= EXERCISE DIRECTIONS =
Return the listing below character for character.

▼

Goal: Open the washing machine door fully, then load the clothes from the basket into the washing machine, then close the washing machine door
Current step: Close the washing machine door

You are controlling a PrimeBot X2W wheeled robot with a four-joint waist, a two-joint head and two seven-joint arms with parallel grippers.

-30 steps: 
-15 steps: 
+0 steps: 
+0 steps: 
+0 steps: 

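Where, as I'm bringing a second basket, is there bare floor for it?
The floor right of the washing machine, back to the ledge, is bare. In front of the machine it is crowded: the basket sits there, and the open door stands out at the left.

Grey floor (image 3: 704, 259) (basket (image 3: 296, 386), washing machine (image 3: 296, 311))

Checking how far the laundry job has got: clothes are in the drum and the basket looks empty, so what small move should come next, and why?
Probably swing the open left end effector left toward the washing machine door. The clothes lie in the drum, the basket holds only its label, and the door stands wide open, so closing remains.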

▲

= OUTPUT =
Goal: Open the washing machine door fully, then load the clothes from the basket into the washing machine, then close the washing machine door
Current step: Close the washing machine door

You are controlling a PrimeBot X2W wheeled robot with a four-joint waist, a two-joint head and two seven-joint arms with parallel grippers.

-30 steps: 
-15 steps: 
+0 steps: 
+0 steps: 
+0 steps: 

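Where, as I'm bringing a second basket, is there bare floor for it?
The floor right of the washing machine, back to the ledge, is bare. In front of the machine it is crowded: the basket sits there, and the open door stands out at the left.

Grey floor (image 3: 704, 259) (basket (image 3: 296, 386), washing machine (image 3: 296, 311))

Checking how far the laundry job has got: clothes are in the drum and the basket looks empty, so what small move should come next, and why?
Probably swing the open left end effector left toward the washing machine door. The clothes lie in the drum, the basket holds only its label, and the door stands wide open, so closing remains.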

Exercise complete, with nothing further to add.